Nel Paese che ha tranciato tutti i legami culturali col passato nel nome della laicità forzata l’unica religione tollerata è l’islam. E prendersela con Israele è diventato lo sport nazionale
di Giorgio Israel
Mio padre era un ebreo di Salonicco, detta la Gerusalemme balcanica, perché due terzi della popolazione era ebraica: discendenti di ebrei provenienti dalla Spagna dopo la drammatica espulsione del 1492. Dopo secoli parlavano ancora lo spagnolo medioevale e le più di cinquanta sinagoghe della città portavano i nomi delle regioni o città di provenienza dell’antica Sefarad (la Spagna). All’avvento del potere greco, dopo la caduta dell’Impero ottomano, un incendio distrusse il quartiere ebraico e buona parte della popolazione emigrò. Quelli che restarono furono poi deportati e sterminati dai nazisti. Mio padre, ormai italiano, ripeteva di non avere alcun interesse a rivedere Salonicco, dove non c’era più traccia ebraica, mentre desiderava con tutto il cuore visitare la Spagna, la terra d’origine. Morì prima di poterlo fare. Quando lo feci io mi sembrava di andare in sua vece. Visitando le case medioevali di Toledo mi stupiva la similitudine architettonica con le case della famiglia a Salonicco, come erano riprodotte negli schizzi di mio padre o nelle foto d’epoca. Nelle sinagoghe rimaste vedevo le tracce di un grande evento storico brutalmente sradicato da un tragico atto di intolleranza.
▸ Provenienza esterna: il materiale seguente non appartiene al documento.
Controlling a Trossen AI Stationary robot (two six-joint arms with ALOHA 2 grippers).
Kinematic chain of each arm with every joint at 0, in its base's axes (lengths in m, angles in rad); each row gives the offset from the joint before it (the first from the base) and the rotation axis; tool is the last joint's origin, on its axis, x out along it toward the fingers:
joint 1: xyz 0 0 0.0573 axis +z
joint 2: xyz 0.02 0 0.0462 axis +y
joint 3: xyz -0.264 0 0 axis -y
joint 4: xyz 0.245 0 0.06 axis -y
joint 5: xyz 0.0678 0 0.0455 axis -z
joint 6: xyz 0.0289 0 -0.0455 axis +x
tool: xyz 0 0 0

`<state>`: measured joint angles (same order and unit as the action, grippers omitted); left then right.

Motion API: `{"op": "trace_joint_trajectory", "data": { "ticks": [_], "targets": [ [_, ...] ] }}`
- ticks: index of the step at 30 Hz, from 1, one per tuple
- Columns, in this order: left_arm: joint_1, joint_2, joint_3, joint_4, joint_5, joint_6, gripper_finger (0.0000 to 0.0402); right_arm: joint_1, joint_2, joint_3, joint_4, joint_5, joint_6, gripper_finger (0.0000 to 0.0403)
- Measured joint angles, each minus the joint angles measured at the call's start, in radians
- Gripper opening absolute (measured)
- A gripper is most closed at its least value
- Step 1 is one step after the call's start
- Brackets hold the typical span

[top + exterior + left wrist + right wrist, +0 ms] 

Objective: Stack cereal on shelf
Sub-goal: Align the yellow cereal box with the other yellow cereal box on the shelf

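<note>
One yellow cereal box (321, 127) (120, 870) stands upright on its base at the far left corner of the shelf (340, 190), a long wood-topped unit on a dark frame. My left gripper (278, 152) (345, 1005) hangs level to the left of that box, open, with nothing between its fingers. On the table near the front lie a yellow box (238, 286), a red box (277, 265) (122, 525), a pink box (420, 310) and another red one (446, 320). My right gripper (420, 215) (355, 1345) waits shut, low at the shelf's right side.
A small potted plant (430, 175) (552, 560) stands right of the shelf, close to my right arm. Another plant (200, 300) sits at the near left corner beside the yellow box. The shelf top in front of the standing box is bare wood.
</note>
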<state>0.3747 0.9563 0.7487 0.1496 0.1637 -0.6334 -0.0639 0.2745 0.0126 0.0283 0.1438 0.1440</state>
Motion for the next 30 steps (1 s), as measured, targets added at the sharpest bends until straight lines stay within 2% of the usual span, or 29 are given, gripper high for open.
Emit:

Quando comunicai le mie impressioni ad amici spagnoli la delusione fu enorme. Pensavo che la testimonianza di una persona il cui padre parlava uno spagnolo antico e cui era stato trasmesso dopo quasi cinque secoli un intatto attaccamento a un paese e a una civiltà, avrebbe destato curiosità e interesse. Disinteresse assoluto. Incontravo piuttosto sguardi increduli: come se avessi detto a un romano che ero pronipote di Giulio Cesare.
Eppure la Spagna e l’Europa debbono tanto al lascito di una presenza ebraica che ha avuto un ruolo centrale nella trasmissione della cultura e della scienza greche. Al contrario, mentre il disinteresse per questo passato è totale, è assai diffuso l’interesse per le radici musulmane. Ma non ci si inganni: senza la minima sensibilità culturale e per mere ragioni politiche.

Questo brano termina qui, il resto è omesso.